Joe Morris
- Born: Joseph Liam Morris 8 May 1998 (age 27) Sutton Coldfield, England
- Height: 1.78 m (5 ft 10 in)
- Weight: 116 kg (256 lb; 18 st 4 lb)
- School: King Edward VI Aston School
- University: St Edmund Hall, Oxford

Rugby union career
- Position: Tighthead Prop
- Current team: Worcester Warriors

Amateur team(s)
- Years: Team / Apps / (Points)
- 2017–2018: Oxford University RFC
- 2017-2018: Henley Hawks

Senior career
- Years: Team / Apps / (Points)
- 2018–: Worcester Warriors / 5 / (0)
- 2018–2019: → Hartpury University / 12 / (0)
- 2018–2019: → Yorkshire Carnegie / 2 / (0)
- Correct as of 11 November 2020

International career
- Years: Team / Apps / (Points)
- 2014: England U16s
- 2015–2016: England U17s
- 2015–2016: England U18s
- 2016–2018: England U20s / 3 / (0)
- Correct as of 18 November 2020

= Joe Morris (rugby union) =

English rugby union player (born 1998)

Joe Morris (born 8 May 1998) is an English rugby union player who plays for Worcester Warriors in the Premiership Rugby.

==Early life==
Morris, who went to King Edward VI Aston School, joined Worcester Warriors at Under 16 level and played for the Under 18s, helping them to a fifth-place finish as they beat Exeter Chiefs in the Premiership Rugby Under 18 Academy Finals Day in 2016. Morris has represented Greater Birmingham and North Midlands county sides.

Morris played for Oxford University RFC, as well as Henley Hawks in National League 2 South during the 2017–18 season.

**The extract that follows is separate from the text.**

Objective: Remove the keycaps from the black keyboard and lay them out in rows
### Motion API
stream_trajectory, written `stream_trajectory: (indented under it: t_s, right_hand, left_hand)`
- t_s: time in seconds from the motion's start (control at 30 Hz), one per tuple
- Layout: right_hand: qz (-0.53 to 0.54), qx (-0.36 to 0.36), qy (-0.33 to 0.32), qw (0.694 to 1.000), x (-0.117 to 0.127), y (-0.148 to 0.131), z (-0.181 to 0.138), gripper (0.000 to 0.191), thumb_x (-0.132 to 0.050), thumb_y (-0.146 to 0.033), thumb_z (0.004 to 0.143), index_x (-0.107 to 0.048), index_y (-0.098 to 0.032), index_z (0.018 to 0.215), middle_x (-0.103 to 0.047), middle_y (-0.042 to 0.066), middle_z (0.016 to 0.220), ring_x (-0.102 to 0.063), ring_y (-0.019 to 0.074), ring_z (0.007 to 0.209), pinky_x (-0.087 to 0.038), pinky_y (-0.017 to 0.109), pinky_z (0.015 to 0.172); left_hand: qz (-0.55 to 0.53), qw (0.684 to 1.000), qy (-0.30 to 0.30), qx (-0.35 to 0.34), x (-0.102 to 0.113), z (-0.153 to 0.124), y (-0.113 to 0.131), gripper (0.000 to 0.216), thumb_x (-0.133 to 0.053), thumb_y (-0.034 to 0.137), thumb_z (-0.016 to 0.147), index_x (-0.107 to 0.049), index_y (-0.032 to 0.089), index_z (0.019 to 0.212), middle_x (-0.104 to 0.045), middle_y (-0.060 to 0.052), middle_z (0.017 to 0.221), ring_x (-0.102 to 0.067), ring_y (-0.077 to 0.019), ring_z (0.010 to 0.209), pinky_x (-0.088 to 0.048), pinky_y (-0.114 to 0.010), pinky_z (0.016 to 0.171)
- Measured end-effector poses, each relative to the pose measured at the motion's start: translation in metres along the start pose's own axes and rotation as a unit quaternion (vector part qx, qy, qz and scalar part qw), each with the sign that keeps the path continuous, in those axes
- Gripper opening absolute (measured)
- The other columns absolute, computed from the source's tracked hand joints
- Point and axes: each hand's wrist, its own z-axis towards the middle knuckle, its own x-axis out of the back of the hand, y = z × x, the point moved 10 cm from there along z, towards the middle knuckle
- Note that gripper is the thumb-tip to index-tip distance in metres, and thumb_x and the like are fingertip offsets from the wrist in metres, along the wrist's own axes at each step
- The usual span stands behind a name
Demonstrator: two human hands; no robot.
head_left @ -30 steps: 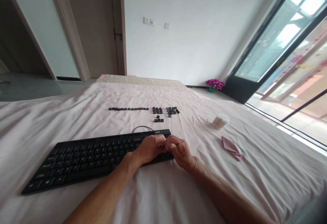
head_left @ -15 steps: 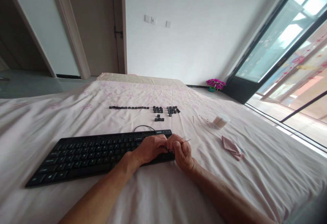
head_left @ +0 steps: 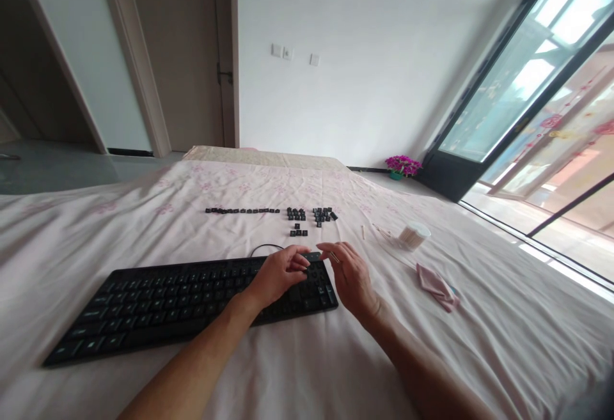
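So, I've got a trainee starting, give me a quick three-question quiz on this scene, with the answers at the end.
1. Multiple choice: what lies on the pale pink floral sheet just beyond the long black keyboard?
A) a metal spoon
B) small loose black keycaps
C) a glass bottle

2. True or false: the clear round plastic tub stands to the left of the keyboard, as the person sees it.

3. Short answer: which of the person's bare hands is nearer the crumpled pink cloth?

Key: 1. B. 2. False; it is to the right. 3. The right hand.
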Motion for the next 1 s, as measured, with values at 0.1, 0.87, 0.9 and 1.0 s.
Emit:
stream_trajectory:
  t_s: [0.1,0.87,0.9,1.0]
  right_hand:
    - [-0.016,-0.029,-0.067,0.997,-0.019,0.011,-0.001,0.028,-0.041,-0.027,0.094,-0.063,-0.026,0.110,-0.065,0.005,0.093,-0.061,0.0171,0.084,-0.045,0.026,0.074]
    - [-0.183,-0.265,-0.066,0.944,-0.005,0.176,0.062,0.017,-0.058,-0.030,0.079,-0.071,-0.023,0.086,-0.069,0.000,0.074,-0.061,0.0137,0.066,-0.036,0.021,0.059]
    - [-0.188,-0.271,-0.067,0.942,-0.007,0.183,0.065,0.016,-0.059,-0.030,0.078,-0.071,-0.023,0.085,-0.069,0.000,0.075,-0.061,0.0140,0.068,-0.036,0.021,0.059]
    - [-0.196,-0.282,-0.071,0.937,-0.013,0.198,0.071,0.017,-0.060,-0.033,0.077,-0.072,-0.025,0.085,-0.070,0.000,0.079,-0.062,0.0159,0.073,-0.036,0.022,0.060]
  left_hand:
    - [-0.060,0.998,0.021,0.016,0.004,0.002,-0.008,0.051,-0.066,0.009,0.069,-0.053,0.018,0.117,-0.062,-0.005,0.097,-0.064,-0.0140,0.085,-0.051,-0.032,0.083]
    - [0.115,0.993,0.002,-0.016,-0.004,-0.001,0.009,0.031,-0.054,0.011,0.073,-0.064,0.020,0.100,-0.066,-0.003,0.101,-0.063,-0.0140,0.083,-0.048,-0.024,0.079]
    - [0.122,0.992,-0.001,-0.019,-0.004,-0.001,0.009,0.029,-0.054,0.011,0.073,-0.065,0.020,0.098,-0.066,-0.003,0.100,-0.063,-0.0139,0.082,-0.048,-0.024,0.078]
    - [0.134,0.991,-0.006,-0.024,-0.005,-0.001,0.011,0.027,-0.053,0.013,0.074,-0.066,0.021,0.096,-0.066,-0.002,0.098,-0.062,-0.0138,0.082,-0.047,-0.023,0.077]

Having won Blues for Oxford in 2016 and 2018, Morris graduated with a degree in Biomedical Science from St Edmund Hall, Oxford.

==Club career==
Joe Morris joined the Warriors Senior Academy set-up in the summer of 2016 and played eight times for Worcester Cavaliers in the 2017/18 Premiership Rugby A League season, as he helped the side to a third-place finish in their Northern Conference. On 30 April 2019, Morris signed his first professional contract with Worcester, thus promoted to the senior squad ahead of the 2019–20 season.

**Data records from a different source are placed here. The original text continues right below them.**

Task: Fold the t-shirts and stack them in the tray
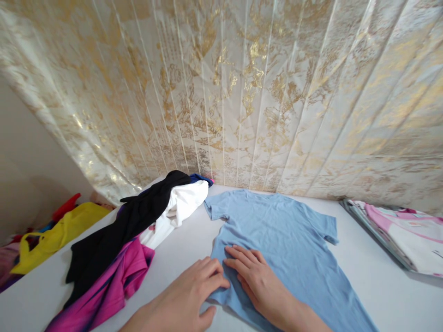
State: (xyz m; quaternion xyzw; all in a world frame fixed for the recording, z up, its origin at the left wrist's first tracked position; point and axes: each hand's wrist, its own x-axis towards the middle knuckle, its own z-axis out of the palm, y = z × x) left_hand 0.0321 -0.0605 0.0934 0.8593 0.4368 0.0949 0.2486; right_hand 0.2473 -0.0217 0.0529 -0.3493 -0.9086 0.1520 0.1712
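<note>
A light blue short-sleeved T-shirt (277, 235) lies spread on the white table, its neckline towards the curtain and its lower part running out of view at the bottom. My right hand (256, 281) rests flat on the shirt's left side, fingers stretched out and holding nothing. Just left of it, my left hand (190, 293) touches the shirt's left edge with bent fingertips. Its thumb stands apart from the fingers, over the tabletop. Small wrinkles cross the fabric around both hands.
Left on the table (188, 244) lies a loose heap with a black garment (128, 226), a white one (183, 203) and a magenta one (110, 286). Beyond the left edge is yellow clothing (65, 230). Folded clothes (411, 235) are stacked at right. A gold-patterned curtain (242, 92) hangs behind.
</note>
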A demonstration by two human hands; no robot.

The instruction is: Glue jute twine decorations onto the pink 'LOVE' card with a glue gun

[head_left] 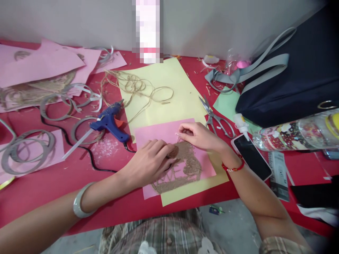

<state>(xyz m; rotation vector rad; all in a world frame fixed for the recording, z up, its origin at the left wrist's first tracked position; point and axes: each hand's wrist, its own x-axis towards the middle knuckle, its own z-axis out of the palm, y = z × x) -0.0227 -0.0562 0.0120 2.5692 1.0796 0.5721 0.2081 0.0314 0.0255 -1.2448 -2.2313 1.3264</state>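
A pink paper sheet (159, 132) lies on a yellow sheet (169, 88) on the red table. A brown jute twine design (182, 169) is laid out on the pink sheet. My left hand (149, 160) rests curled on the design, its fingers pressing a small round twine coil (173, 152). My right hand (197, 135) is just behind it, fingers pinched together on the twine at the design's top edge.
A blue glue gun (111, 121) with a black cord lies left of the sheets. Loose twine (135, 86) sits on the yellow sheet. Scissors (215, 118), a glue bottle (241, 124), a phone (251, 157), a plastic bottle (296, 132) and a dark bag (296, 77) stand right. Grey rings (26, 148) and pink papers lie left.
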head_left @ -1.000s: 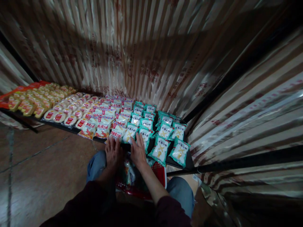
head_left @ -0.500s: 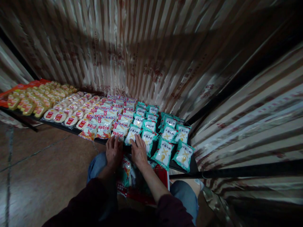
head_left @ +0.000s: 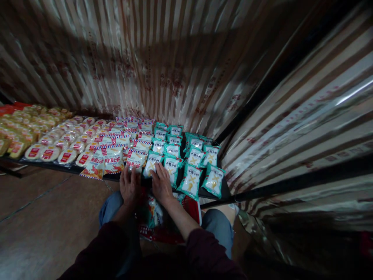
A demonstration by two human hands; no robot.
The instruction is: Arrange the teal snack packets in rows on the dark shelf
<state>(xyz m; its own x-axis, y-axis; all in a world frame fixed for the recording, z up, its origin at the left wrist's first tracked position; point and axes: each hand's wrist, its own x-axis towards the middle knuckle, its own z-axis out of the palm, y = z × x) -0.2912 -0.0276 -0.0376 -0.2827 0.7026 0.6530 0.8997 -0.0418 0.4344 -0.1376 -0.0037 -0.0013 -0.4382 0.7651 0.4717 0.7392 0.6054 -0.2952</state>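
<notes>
My left hand (head_left: pixel 129 186) lies flat with fingers stretched at the front edge of a low black shelf (head_left: pixel 224 193), touching a red-and-blue striped snack bag (head_left: pixel 135 159). My right hand (head_left: pixel 161 182) rests open beside it, fingertips on the teal snack bags (head_left: pixel 171 165) in the front row. More teal bags (head_left: pixel 190 179) lie in rows to the right. A red basket (head_left: pixel 190 208) holding a few bags sits between my knees, below both hands.
Rows of round red-labelled packets (head_left: pixel 49 152) and yellow packets (head_left: pixel 17 136) fill the shelf to the left. A striped plastic curtain (head_left: pixel 175 58) hangs behind and at the right. Brown tiled floor (head_left: pixel 43 217) lies at the left.
Both hands have slid slightly forward onto the front-row bags. The view has shifted right, so the shelf and bags sit further left in the picture.
</notes>
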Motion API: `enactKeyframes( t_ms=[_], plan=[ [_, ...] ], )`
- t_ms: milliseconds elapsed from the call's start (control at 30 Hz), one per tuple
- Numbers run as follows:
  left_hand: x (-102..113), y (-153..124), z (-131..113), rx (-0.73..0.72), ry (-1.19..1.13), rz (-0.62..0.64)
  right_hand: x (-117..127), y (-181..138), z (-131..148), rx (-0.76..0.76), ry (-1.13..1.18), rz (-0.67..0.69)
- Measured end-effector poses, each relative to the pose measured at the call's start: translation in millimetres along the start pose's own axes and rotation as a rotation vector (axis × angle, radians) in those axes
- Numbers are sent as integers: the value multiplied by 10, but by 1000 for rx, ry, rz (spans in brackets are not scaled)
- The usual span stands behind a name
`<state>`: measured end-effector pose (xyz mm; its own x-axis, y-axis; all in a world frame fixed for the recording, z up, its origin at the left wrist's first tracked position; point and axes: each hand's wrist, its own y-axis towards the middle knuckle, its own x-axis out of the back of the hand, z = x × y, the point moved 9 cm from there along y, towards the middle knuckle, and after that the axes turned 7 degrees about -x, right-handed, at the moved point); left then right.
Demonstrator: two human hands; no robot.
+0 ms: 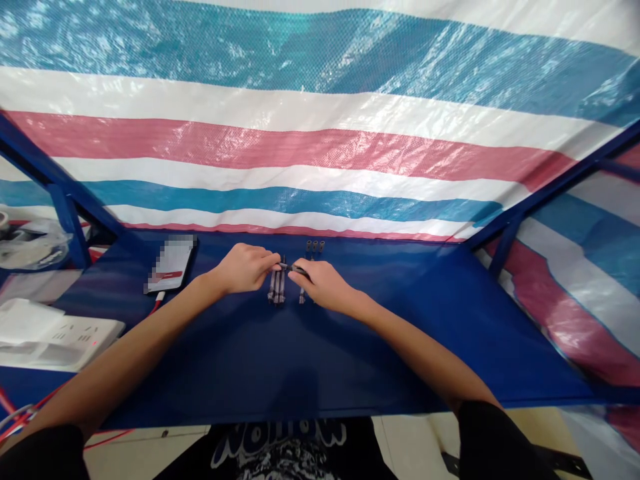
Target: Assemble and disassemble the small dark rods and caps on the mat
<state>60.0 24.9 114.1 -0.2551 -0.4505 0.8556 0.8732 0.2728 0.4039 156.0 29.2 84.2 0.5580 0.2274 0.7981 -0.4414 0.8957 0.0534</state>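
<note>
My left hand (246, 268) is closed in a pinch on one end of a small, slim grey part (283, 265). Facing it, my right hand (327, 285) is closed around a dark, slender piece (301, 271) that looks like a pen barrel or a tool. The tips of the two pieces meet or nearly meet between my hands; which, I cannot tell. Below my fingertips, several thin greyish rods (277, 288) lie side by side on the blue table. Another rod (302, 296) lies beside my right hand, partly hidden by it.
Three short grey cylinders (315, 246) stand in a row at the back of the blue table (280, 360). On the left are a phone (173, 265) with a cable and a white power strip (65, 340). Striped sheeting (320, 150) hangs behind, between blue frame bars (540, 200).
</note>
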Motion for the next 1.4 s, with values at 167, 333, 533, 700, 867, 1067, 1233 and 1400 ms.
enactKeyframes(
  t_ms=[167,333,533,700,867,1067,1233,1400],
  plan=[
    [-112,6,-6,41,-65,53,-153,-7,44,127,-442,-106],
    [-130,2,-72,-15,-48,23,-261,28,-30,102,-540,-46],
    [-164,-20,-85,-40,-44,-17,-292,26,-52,85,-566,0],
    [-155,-30,-110,-89,-21,-62,-324,47,-95,76,-511,39],
    [-152,-59,-137,-144,57,-120,-284,76,-74,76,-207,143],
    [-97,-73,-186,-150,122,-152,-313,26,-55,10,444,428],
    [96,-59,-255,-187,201,-227,-530,-158,-32,-169,898,837],
    [-3,-11,-140,-108,105,-89,-428,-59,-61,-134,685,591]
  ],
)
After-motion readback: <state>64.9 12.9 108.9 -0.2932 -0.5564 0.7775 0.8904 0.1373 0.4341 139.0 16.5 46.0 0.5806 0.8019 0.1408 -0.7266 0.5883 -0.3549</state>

Morris made his senior debut as a second-half replacement in the Premiership Rugby Cup match against Exeter Chiefs at Sixways Stadium in October 2019. and also came off the bench in the European Rugby Challenge Cup win over Enisei-STM in Russia back in November 2019. Morris made his Premiership debut came as a replacement against Wasps at the Ricoh Arena in August 2020.

He also gained valuable senior experience playing for Hartpury University in the RFU Championship in 2018-19 and 2019–20 seasons and also played for Yorkshire Carnegie on a dual registration during the 2018–19 season.

==International career==
Morris represented England Under 16s through under 18s and also played against France Under 17s for England Academies in 2015. Morris made four appearances for England U20s in the 2018 Six Nations Under 20 Championship, debuting in the opener against Italy held at Stadio Enzo Bearzot, Italy.